## Task to complete
With the pictures left out, reproduce exactly the lines from the one containing "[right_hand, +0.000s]" through the final line of the entries.

Stored items:
##########

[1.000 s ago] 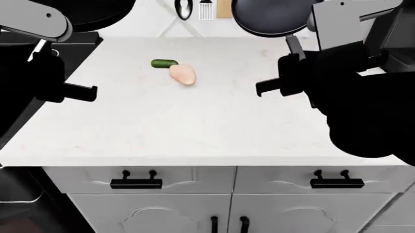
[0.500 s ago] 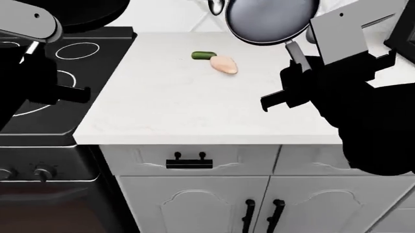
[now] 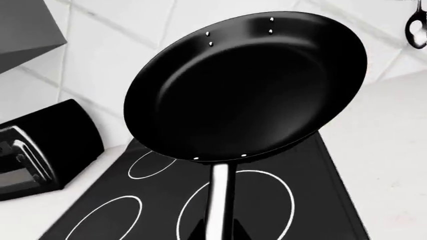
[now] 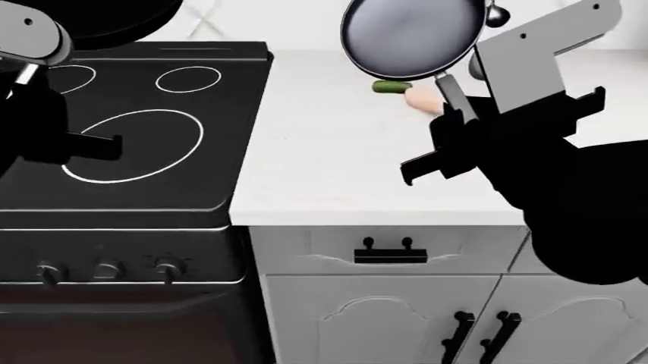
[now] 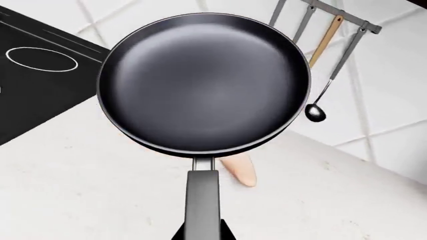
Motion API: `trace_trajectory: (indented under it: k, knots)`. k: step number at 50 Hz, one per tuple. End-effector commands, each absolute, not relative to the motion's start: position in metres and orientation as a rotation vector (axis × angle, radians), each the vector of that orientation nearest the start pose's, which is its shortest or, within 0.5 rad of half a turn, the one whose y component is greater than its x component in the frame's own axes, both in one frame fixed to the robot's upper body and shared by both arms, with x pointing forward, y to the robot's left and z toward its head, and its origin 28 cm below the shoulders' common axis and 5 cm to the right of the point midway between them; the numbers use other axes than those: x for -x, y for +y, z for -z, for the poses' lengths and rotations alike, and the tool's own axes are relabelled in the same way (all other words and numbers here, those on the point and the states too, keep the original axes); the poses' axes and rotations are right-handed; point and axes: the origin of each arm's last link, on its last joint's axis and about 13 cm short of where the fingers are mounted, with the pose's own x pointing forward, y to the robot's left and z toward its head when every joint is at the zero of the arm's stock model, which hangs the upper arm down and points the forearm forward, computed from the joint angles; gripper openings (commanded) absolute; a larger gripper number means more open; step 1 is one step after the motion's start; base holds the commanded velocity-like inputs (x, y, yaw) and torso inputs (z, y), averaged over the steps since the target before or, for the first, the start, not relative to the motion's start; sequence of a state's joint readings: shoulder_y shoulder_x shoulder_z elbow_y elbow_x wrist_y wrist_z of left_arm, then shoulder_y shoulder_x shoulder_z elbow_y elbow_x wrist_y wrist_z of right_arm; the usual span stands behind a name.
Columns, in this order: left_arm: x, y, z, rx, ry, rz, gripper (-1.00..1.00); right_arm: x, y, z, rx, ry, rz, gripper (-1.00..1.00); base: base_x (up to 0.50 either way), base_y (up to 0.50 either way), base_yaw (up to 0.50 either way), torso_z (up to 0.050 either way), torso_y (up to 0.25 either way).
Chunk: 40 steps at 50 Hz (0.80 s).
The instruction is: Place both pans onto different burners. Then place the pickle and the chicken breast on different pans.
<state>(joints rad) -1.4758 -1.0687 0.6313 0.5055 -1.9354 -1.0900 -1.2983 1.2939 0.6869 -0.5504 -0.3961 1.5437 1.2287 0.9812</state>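
In the left wrist view, I see the left pan [image 3: 247, 85] filling the frame's upper middle, tilted above the stovetop [image 3: 267, 200] and its burners [image 3: 237, 207]. It looks rigid and front-heavy, so the handle is the place to grip. My left tool pinches that handle at the bottom edge.

In the head view, the right pan [image 4: 413, 38] sits upper center, hiding part of the pickle [image 4: 391, 87] and chicken breast [image 4: 426, 100] on the desk [image 4: 335, 152].

In the right wrist view, my right tool clamps the handle.

both arms are raised in front of the torso. the left gripper [image 4: 96, 145] and the right gripper [image 4: 430, 163] are each clamped on a pan handle.
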Motion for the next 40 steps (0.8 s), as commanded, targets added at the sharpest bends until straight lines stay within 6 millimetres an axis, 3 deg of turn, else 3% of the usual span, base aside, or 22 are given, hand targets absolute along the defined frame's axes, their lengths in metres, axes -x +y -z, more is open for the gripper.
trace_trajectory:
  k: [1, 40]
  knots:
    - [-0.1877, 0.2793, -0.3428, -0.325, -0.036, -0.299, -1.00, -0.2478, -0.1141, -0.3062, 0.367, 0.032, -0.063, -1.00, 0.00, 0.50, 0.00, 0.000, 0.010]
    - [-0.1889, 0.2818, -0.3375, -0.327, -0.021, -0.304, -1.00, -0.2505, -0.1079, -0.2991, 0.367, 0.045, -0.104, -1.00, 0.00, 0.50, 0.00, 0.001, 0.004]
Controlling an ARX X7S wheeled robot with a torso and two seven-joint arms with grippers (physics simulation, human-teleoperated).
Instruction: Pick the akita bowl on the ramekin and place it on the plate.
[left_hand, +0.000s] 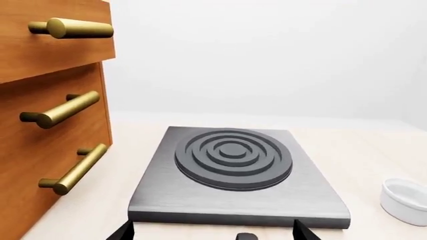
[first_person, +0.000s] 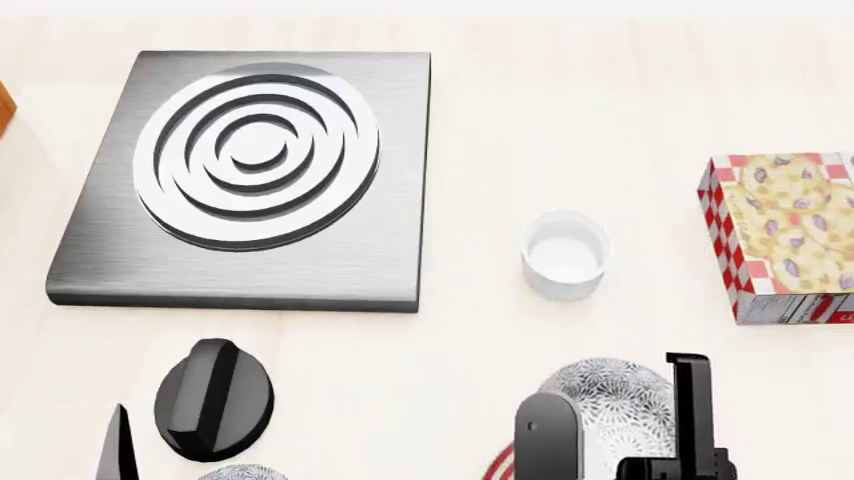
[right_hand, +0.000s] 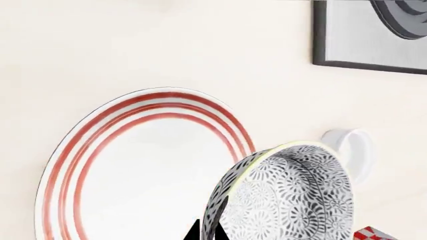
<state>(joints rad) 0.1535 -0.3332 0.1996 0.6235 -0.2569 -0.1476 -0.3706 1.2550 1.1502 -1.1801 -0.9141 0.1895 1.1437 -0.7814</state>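
The right claw pinches the akita bowl by its rim, holding it tilted in the air over the edge of the plate — apparently not touching it. The ramekin stands bare on the counter, between the hob and a red-checked box. The left claw looks spread — only its tips show.

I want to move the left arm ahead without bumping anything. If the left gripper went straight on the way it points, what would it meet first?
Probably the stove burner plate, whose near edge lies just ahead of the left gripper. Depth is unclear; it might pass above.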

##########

## Answer box
[right_hand, +0.000s] 
<state>(joints rad) 0.1535 -0.3332 0.1996 0.6235 -0.2569 -0.1476 -0.3706 1.2550 1.1502 -1.1801 -0.9141 0.1895 1.1437 -0.7814</state>
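The right claw pinches the akita bowl by its rim, holding it tilted in the air over the edge of the plate — apparently not touching it. The ramekin stands bare on the counter, between the hob and a red-checked box. The left claw looks spread — only its tips show.

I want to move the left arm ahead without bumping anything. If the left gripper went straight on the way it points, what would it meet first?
Probably the stove burner plate, whose near edge lies just ahead of the left gripper. Depth is unclear; it might pass above.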

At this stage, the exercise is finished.